*** Begin section ***

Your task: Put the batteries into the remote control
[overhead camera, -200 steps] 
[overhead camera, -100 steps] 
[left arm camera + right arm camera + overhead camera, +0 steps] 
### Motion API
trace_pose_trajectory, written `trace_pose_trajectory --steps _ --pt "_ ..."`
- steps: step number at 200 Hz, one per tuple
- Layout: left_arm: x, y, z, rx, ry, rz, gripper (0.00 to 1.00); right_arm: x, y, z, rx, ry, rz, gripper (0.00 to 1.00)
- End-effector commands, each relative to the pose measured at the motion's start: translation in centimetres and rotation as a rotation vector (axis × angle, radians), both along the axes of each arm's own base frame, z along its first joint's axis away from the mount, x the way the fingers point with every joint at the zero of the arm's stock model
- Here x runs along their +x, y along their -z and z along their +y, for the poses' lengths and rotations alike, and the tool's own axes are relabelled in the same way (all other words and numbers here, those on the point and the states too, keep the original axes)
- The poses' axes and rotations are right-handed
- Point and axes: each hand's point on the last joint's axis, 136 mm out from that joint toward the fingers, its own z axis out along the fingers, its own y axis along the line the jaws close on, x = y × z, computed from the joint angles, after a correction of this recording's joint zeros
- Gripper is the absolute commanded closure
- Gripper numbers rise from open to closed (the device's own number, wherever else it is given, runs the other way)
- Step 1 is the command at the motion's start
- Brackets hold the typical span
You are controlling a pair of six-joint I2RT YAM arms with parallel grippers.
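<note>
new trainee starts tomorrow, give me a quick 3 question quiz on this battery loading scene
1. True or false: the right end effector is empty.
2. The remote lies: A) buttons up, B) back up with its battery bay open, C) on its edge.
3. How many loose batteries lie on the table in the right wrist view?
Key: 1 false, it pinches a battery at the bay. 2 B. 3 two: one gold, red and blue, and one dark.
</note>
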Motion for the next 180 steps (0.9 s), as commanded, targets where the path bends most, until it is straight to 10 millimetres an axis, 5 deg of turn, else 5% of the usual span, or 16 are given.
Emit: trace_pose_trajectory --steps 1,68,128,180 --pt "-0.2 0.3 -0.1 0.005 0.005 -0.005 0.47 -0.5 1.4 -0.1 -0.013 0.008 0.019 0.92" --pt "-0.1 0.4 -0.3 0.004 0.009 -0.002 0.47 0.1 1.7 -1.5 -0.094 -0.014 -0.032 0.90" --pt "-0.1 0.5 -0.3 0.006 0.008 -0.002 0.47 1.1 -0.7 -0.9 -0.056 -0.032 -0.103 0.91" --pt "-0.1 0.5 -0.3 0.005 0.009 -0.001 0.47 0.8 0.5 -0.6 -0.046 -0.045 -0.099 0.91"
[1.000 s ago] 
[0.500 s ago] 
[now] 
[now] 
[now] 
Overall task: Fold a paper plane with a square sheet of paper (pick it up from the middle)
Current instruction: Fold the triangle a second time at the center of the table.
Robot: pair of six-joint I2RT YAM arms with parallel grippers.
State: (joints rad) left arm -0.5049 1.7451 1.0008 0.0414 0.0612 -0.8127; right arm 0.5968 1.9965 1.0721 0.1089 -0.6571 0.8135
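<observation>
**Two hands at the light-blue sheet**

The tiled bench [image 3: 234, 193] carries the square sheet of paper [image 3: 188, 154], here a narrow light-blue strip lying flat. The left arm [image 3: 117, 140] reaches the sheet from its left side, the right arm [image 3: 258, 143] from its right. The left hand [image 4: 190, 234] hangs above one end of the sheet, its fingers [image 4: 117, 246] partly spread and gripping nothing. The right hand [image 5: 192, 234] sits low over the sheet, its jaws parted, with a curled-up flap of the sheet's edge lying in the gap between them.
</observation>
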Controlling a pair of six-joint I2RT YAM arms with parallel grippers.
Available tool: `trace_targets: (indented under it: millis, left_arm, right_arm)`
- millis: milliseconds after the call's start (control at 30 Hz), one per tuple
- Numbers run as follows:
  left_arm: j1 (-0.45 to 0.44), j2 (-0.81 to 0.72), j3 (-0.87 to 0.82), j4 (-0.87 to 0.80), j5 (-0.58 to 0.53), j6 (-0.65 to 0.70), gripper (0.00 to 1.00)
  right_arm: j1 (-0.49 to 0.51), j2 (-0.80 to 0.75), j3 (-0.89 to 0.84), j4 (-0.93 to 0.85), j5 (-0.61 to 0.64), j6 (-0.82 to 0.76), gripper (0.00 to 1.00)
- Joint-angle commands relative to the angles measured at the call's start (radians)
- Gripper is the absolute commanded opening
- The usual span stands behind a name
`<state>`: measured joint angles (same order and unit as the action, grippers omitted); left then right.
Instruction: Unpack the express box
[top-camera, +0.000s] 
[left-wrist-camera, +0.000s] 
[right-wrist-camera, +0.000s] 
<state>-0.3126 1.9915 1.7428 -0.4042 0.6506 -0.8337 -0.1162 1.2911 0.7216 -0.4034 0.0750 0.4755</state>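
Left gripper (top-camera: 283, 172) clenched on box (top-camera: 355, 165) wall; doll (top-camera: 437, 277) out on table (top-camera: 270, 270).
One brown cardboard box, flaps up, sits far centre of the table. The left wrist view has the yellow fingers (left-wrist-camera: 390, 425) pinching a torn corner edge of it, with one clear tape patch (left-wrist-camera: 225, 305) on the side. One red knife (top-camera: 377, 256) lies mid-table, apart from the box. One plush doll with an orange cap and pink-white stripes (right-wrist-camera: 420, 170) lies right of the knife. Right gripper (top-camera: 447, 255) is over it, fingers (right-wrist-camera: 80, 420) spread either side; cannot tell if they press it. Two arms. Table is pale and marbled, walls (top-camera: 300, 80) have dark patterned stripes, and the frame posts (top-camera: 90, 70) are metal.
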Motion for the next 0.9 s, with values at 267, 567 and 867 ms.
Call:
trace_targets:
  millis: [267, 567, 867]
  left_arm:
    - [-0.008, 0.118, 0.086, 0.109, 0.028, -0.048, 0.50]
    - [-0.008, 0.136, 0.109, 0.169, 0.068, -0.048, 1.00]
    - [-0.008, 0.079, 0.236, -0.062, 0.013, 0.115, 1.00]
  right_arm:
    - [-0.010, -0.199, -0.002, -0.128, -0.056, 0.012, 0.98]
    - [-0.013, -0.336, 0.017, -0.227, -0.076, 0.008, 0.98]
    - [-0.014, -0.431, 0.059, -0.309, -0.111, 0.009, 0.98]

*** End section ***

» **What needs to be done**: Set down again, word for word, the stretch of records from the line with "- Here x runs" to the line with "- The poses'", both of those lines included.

» **Response**:
- Here x runs along their +x, y along their -z and z along their +y, for the poses' lengths and rotations alike, and the tool's own axes are relabelled in the same way (all other words and numbers here, those on the point and the states too, keep the original axes)
- The poses' axes and rotations are right-handed

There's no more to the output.